You see, as I pointed out over a fucking year ago, the above photo of Sal has been cropped down from the photo that you see below.
However, their photo is also flipped which when you flip it back gives you the following:
Which in turn came from a Gun Control online forum:
I should just say that in the bottom left hand side photo in the above batch, I have overlaid the photo of Sally onto the forum photo… Matches perfectly.
But it doesn’t end there because that gun control poster is taken from the cover of a book called “Divorcing jack”.
The book was then made into a film starring the Australian actress Rachael Gritthis as you can see in the photo below.
And Rachel Griffiths looks an awful lot like Sally Jones.
So much for real journalist then… And I wouldn’t count on any of our MP’s being assassinated either.
And it is because of that photo of Our Sal dressed as a nun – which isn’t actually Our Sal – that I decided to take a quick break from the next major article that I am writing which you may be interested to know is an off-shoot of my Diana trilogy and contains a major, major development in regard to Madeleine McCann and much more – and all backed by solid evidence of course.
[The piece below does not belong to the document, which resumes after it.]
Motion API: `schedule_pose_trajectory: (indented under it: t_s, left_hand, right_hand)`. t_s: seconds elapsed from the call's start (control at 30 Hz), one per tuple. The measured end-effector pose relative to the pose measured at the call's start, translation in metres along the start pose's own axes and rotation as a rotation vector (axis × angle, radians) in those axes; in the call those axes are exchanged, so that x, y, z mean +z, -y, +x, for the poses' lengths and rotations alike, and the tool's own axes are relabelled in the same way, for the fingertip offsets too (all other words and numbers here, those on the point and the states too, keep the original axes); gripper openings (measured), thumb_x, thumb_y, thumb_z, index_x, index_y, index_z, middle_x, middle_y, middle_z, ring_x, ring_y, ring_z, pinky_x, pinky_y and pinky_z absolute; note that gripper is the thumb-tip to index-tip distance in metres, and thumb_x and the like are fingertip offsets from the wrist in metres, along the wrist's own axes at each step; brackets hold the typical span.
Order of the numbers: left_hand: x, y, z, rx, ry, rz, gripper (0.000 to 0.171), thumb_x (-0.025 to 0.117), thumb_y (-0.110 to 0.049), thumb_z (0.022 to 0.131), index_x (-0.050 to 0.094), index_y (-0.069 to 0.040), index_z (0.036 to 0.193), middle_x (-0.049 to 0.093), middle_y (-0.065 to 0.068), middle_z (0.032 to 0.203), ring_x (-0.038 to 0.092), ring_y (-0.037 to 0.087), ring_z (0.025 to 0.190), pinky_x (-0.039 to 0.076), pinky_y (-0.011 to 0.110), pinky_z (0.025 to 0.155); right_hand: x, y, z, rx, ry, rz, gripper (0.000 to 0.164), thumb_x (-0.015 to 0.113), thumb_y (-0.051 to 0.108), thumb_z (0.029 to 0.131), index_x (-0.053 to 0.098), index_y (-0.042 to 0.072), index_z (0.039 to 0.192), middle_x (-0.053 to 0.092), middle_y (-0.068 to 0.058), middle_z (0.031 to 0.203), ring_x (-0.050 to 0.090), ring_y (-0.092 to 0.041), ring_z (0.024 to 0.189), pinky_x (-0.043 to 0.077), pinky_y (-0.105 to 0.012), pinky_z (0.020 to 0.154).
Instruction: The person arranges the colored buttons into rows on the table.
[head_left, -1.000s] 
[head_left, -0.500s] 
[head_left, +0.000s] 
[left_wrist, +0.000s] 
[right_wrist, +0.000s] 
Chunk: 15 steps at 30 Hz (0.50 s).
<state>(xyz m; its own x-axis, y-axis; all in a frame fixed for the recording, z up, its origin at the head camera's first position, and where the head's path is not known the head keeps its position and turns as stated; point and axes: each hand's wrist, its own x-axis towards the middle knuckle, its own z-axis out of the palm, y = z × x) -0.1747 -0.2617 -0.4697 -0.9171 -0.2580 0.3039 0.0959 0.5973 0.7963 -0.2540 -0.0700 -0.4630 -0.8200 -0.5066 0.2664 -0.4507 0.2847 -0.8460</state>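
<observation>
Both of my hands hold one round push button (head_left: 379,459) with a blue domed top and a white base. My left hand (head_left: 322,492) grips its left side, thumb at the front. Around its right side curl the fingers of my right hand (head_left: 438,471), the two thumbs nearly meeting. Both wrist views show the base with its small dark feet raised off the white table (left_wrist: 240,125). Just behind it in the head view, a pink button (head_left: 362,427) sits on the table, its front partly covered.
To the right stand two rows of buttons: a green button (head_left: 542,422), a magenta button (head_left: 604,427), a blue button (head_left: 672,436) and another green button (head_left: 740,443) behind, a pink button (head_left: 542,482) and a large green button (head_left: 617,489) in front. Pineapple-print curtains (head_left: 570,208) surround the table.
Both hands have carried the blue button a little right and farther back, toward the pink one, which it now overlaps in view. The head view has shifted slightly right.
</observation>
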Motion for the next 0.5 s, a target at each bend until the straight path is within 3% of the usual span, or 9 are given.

But all the same, I am pleased to report that the Monkey-Boyz have stopped making Monkey-Kuntz of themselves by apparently having finally ceased using the hoax photo.
Instead, they are using the following photo as proof that Sally Jones is real… Although if she wasn’t the first time then fuck knows why she should be now.
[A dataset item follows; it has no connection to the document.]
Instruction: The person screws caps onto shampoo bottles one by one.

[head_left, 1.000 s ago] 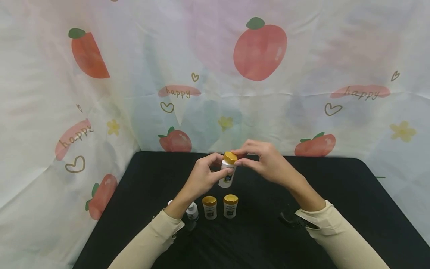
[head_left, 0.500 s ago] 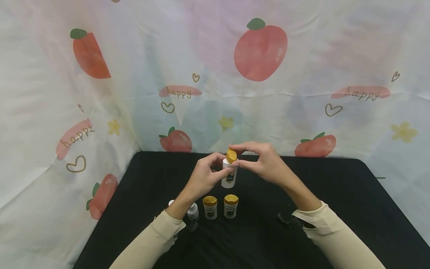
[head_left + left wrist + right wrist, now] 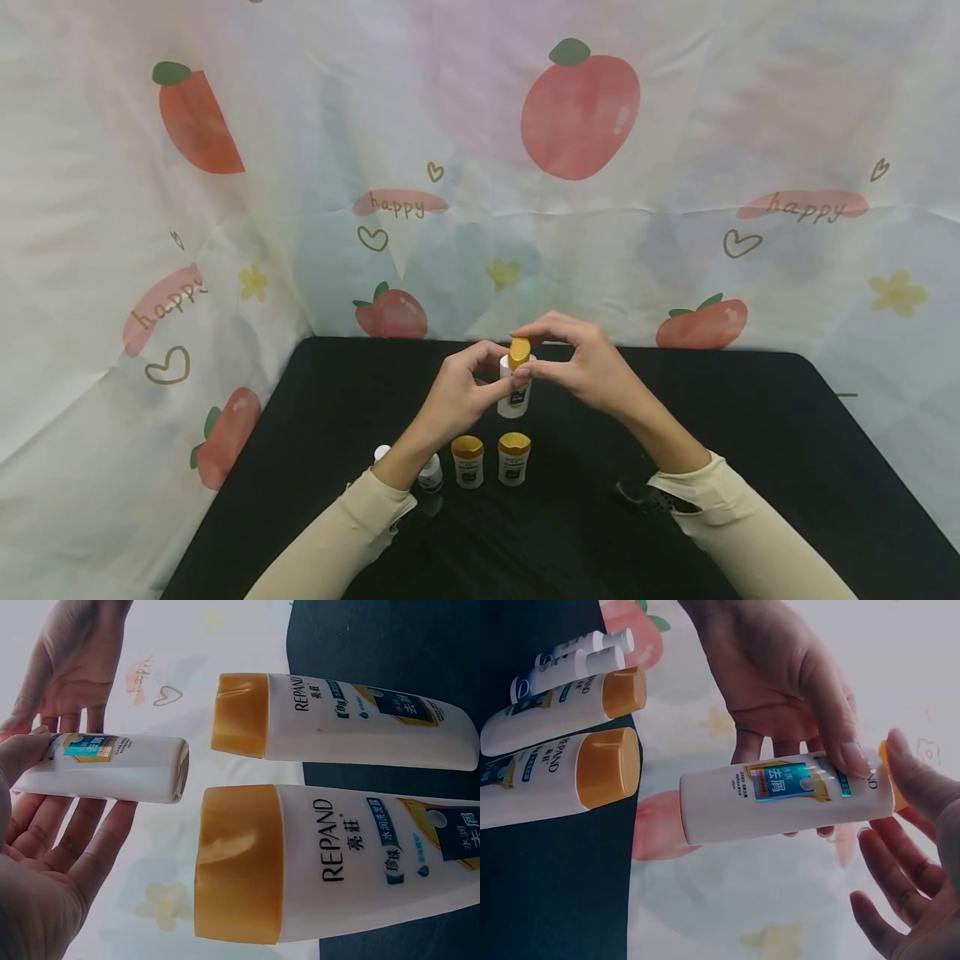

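Observation:
A white shampoo bottle [image 3: 513,405] with a gold cap [image 3: 519,352] is held upright above the table, between both hands. My left hand [image 3: 463,390] grips its body below the cap, thumb across the front, as the right wrist view also shows. My right hand [image 3: 581,364] pinches the cap between thumb and fingers. The oval cap is turned with its narrow side forward, crosswise to the label. In the right wrist view most of the cap [image 3: 894,769] hides behind the thumb and bottle neck. Two matching gold-capped shampoo bottles [image 3: 468,468] [image 3: 513,467] stand upright in front.
Two smaller white-capped bottles [image 3: 570,671] stand left of the matching pair; my left forearm partly covers them in the head view. A black cloth covers the table [image 3: 585,533]. Behind and to the left hangs a fruit-printed curtain [image 3: 465,125].
The gold cap has turned from its broad side to its narrow side under the right fingers. The held bottle has shifted slightly right. The standing bottles have not moved.

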`<state>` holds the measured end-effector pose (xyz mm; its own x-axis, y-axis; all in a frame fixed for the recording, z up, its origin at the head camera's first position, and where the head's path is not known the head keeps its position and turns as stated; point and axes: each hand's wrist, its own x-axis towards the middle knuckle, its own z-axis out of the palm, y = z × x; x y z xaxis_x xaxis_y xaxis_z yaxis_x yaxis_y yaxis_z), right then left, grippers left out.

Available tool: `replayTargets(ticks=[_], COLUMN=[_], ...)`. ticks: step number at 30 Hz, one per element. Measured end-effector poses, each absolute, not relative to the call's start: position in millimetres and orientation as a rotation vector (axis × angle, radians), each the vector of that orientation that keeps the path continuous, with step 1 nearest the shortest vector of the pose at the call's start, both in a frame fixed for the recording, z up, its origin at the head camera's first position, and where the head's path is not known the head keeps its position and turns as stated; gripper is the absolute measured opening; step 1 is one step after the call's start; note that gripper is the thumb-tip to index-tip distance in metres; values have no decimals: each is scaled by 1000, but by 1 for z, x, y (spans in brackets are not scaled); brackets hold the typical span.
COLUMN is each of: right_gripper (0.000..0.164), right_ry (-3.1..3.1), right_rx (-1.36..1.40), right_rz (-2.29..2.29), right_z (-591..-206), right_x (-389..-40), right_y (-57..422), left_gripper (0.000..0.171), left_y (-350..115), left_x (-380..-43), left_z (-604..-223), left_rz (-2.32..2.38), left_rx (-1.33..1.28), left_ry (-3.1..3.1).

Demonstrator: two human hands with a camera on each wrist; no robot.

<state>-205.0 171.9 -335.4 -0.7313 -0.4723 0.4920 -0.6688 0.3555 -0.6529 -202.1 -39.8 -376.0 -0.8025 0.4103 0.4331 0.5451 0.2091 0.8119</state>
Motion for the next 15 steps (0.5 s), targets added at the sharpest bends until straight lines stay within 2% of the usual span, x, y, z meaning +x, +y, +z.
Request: replayTargets(ticks=[15], right_gripper=[27], right_ry=[-2399], right_rx=[996], right_rz=[1282], right_z=[-308], right_x=[-184], right_y=[169], left_gripper=[26], left_y=[-42], left_x=[-202], left_z=[-376], left_rz=[-1655], left_rx=[-897], left_ry=[-2347])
An SWNS photo… And what have I been telling you for this long time about SWNS photos? They are all dodgy as fuck and this one is no different.
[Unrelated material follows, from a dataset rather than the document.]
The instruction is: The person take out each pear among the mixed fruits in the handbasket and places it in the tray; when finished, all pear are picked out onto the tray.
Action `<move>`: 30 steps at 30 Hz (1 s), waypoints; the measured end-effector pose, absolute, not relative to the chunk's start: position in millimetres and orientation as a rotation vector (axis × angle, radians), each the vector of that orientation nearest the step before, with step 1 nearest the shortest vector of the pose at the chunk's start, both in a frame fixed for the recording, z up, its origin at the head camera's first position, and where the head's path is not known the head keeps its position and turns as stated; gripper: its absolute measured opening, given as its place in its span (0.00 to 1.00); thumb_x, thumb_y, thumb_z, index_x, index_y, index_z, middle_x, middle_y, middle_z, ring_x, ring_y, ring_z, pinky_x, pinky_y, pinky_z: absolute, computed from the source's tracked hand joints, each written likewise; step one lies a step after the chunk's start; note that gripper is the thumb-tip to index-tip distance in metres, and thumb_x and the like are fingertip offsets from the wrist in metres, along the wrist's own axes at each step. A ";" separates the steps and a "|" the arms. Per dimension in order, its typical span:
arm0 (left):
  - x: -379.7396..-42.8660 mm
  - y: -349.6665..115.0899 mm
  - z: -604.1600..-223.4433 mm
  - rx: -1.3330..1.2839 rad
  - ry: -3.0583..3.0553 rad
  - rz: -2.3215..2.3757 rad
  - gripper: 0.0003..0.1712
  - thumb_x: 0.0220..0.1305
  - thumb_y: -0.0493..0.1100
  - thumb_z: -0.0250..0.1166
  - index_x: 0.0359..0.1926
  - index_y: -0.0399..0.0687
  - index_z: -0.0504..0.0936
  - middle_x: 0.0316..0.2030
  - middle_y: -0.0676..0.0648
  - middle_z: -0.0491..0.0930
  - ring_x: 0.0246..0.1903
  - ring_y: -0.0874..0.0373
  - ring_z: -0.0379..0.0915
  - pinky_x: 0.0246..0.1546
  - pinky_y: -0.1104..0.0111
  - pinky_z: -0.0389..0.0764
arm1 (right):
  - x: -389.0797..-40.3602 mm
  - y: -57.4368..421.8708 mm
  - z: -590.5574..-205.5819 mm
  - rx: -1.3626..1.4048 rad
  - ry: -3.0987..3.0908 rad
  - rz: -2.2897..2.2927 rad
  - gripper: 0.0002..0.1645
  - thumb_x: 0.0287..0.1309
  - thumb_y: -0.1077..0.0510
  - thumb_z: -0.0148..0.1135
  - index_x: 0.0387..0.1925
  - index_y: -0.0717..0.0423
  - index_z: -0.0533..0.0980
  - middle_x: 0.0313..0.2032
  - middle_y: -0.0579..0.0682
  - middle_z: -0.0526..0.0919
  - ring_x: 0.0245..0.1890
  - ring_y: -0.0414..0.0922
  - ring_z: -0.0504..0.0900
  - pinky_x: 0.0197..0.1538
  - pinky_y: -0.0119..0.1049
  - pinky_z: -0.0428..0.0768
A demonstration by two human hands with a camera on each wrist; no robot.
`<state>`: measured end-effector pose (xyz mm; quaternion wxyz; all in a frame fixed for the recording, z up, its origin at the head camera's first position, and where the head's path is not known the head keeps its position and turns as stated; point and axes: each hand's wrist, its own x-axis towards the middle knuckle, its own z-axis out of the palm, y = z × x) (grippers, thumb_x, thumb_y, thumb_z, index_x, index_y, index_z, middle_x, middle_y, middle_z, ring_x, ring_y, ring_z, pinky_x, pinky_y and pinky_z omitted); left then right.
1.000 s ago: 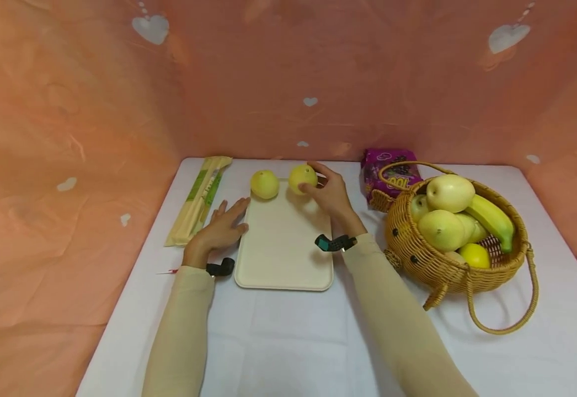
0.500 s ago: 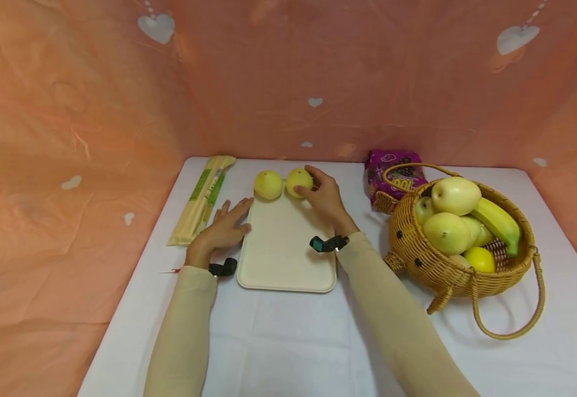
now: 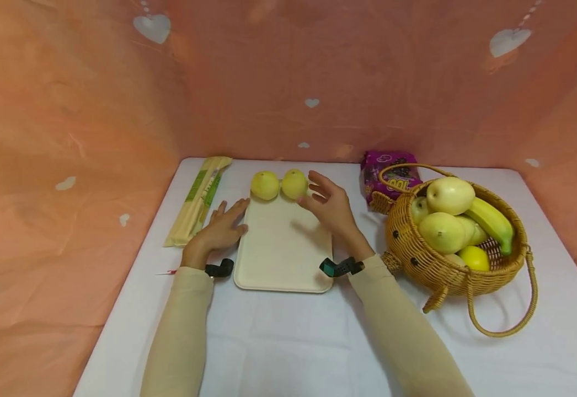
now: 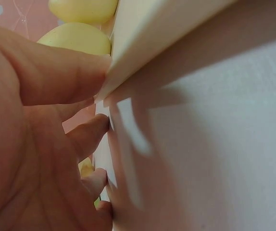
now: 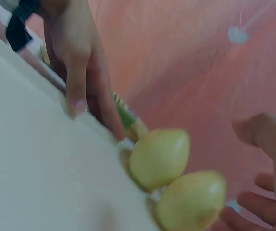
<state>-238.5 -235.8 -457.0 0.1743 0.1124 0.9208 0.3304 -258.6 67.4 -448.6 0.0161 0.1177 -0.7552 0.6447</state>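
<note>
A cream rectangular tray [image 3: 283, 248] lies on the white-covered table. At its far end sit two round yellow-green fruits, a left fruit [image 3: 265, 185] and a right fruit [image 3: 294, 184], side by side. Just right of the right fruit is my right hand [image 3: 332, 207], fingers spread and apart from it in the right wrist view. My left hand [image 3: 219, 227] rests by the tray's left edge with extended fingers. In the left wrist view its thumb [image 4: 66, 72] touches the tray rim and the other fingertips reach the table.
A wicker animal-shaped basket [image 3: 425, 270] on the right holds pale fruits, a banana [image 3: 489, 220] and a yellow fruit [image 3: 474, 257]. Behind it lies a purple packet [image 3: 389, 171]. A long pack of wooden sticks [image 3: 196, 204] lies at left. Close to the left wrist is a thin red-tipped item [image 3: 169, 272].
My right hand has moved the right fruit leftward, close to the other one, then let go and drawn back slightly to the right. The left hand has stayed by the tray.
</note>
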 end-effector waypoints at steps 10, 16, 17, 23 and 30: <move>-238.2 -239.7 -458.0 0.260 2.575 0.956 0.43 0.84 0.45 0.55 0.91 0.56 0.47 0.90 0.44 0.41 0.87 0.35 0.15 0.82 0.30 0.23 | -186.3 97.7 -397.1 0.794 -2.298 2.139 0.43 0.66 0.65 0.77 0.79 0.57 0.71 0.76 0.55 0.77 0.75 0.53 0.78 0.76 0.43 0.78; -238.5 -235.2 -455.8 0.296 2.579 0.951 0.43 0.84 0.44 0.55 0.91 0.54 0.47 0.90 0.43 0.41 0.87 0.34 0.15 0.84 0.33 0.23 | -138.3 138.1 -376.3 1.023 -2.226 2.160 0.45 0.63 0.67 0.78 0.78 0.66 0.70 0.75 0.61 0.77 0.73 0.54 0.80 0.76 0.44 0.79; -238.6 -234.8 -455.6 0.303 2.582 0.948 0.43 0.84 0.44 0.54 0.90 0.54 0.47 0.90 0.43 0.41 0.87 0.33 0.15 0.84 0.33 0.22 | -130.9 146.8 -373.7 1.034 -2.228 2.169 0.45 0.62 0.70 0.78 0.78 0.66 0.70 0.75 0.61 0.77 0.73 0.53 0.80 0.73 0.43 0.82; -240.0 -234.1 -457.2 0.307 2.586 0.960 0.43 0.83 0.43 0.55 0.90 0.54 0.48 0.90 0.42 0.41 0.87 0.33 0.15 0.83 0.34 0.21 | -99.1 208.8 -366.0 1.159 -2.183 2.137 0.48 0.55 0.82 0.73 0.76 0.78 0.66 0.76 0.65 0.75 0.74 0.51 0.80 0.72 0.36 0.81; -241.8 -236.5 -460.0 0.280 2.589 0.931 0.43 0.83 0.44 0.55 0.91 0.54 0.47 0.90 0.44 0.41 0.87 0.33 0.15 0.84 0.34 0.22 | -83.9 274.3 -362.5 1.216 -2.051 2.075 0.43 0.51 0.87 0.71 0.68 0.92 0.63 0.72 0.74 0.76 0.74 0.55 0.79 0.73 0.36 0.80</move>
Do the Chimpanzee’s know that they are using another dodgy photo? … Of course they fucking do.
I mean just for starters – following an all to often used pattern in a deliberate attempt to deceive – the photo has been flipped.
How do I know that?
Well simple really, the criminal Monkey-Kuntz used a ‘doctored’ version of it in a bollox story about a… Well about a doctor actually who was allegedly prescribing “sex change hormones” to children as young as 12… All part of the transgender agenda then.
“But that isn’t the same photo” I hear you bleat… But it fucking is.
Now pay attention, I shall do this only once… Well twice actually but you know what I mean.
These really are dangerous times and not because of the likes of Our Sal – because Our Sal does not exist… Just sayin’.